Light source 218 tissue is directed the light to before ablation, then sensor 220 or 224 will be almost without sensing the strong of FAD fluorescence
Degree, this is because before being ablated to, it will be by FADH almost without FAD molecule2Oxidation generates.Once however, ablating electrode 208
It is motivated and is moved to and contacted with tissue, FADH2It begins to be oxidized to FAD molecule.When from optical fiber 210 or light catheter-based
When the light in source 218 is directed to tissue, FAD molecular change must be excited and shine.More specifically, working as optical fiber 210 or catheter-based
When 218 guide wavelength of light source is the light of 405-500nm, FAD emits the light (for example, FAD fluorescence) between about 500-600nm,
It is detected by least one sensor 220 or 224.

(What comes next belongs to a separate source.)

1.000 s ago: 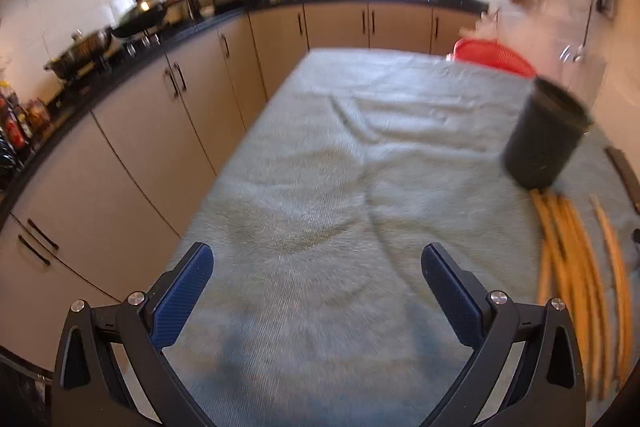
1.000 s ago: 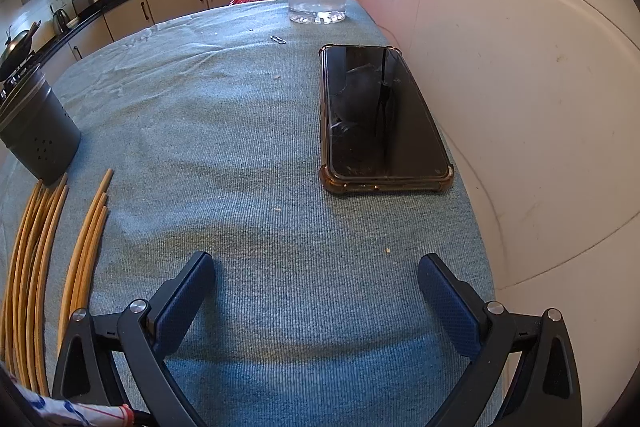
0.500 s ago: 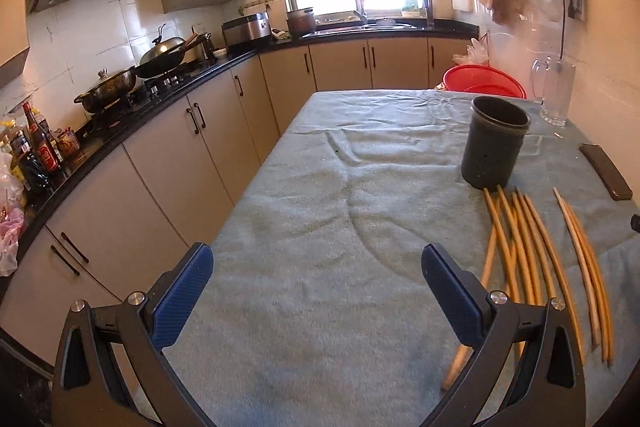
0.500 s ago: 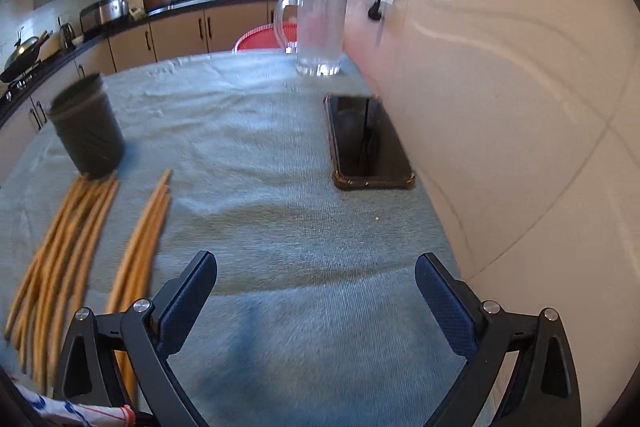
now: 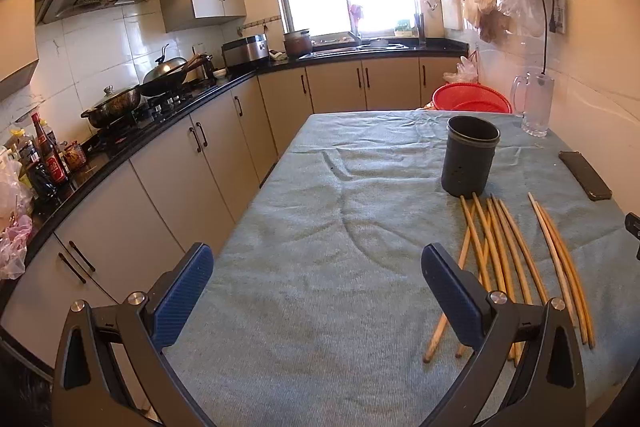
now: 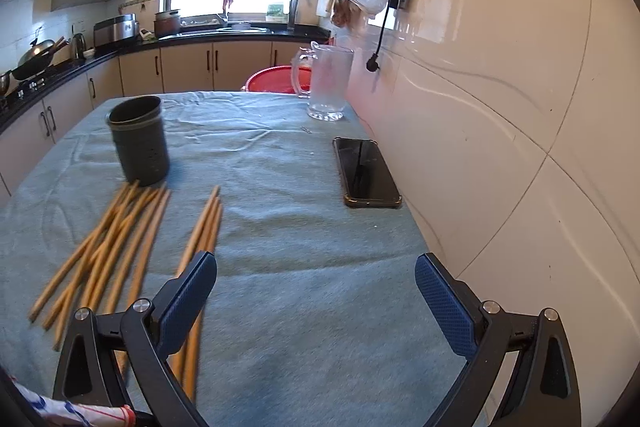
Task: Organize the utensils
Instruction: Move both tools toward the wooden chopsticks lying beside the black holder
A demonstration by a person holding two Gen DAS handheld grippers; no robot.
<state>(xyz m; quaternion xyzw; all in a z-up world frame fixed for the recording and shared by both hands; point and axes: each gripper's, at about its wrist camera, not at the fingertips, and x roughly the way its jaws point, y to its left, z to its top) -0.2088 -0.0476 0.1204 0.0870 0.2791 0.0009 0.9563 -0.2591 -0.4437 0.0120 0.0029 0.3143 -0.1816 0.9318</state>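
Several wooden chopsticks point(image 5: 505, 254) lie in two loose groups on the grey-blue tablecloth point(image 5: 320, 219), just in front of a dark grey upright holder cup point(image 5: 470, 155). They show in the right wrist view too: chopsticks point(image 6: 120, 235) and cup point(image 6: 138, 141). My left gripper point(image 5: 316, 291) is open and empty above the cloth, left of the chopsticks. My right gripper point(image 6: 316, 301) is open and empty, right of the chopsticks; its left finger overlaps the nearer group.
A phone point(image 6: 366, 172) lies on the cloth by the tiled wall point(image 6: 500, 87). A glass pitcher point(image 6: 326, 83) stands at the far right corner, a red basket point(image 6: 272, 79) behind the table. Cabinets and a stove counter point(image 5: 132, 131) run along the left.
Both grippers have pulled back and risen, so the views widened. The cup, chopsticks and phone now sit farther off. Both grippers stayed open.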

It can measure, analyze and/or carry out evaluation and monitoring tissue using the intensity (for example, FAD fluorescence intensity) of transmitting light
Ablation.For example, various threshold values can be determined in advance or dynamically change and when is the ablating electrode for determining conduit
The ablation for having contacted tissue and/or tissue has begun, is occurring, succeeding and/or be over.Threshold value can be based on all
As strength level, intensity increment rate (for example, slope), the timing for being related to intensity and/or the event combined with other physiological parameters,
And the parameter of Strength Changes horizontal (for example, variable quantity (deltas)) etc..In certain embodiments, the increase of strength level can
To indicate that ablation of tissue has begun, this is because once ablation has begun, FAD fluorescence intensity just usually increases.Certain
In embodiment, certain increment rates of strength level can indicate that ablation of tissue has begun.In certain embodiments, strength level
Increase and subsequent can steadily indicate that destination organization is melted completely.For example, a certain amount of time (for example, 15,30,
45 or 60 seconds) in strength level can steadily indicate that destination organization is melted completely.In certain embodiments, FAD fluorescence
Intensity can be synchronous with other physiological parameters.For example, the level of FAD fluorescence intensity can be with ECG signal and local electrogram
And other physiological parameters are synchronous and draw.
By using the light of the wider range reflected from excitaton source, optical data (such as fluorescence intensity) be may be used to
The standardization of FAD fluorescence intensity.For example, when optical fiber 210 or light source catheter-based 218 are with peak excitation wavelength (for example, 460nm)
When shining, the FAD fluorescence intensity measured that is caused by ablation of tissue can by except FAD wavelength band (for example, in 500-
Except 600nm) fluorescence intensity that measures divides (divide).Optical data can also be used to generate in Electroanatomicmapping system
" intelligent label ".For example, during or after creating scaling graph (map) (for example, electro-anatomical shell) of cardiac component, it can be true
Determining FAD fluorescence intensity (or the relevant parameter of another fluorescence) will greater than at the region of threshold value (various threshold values as discussed above)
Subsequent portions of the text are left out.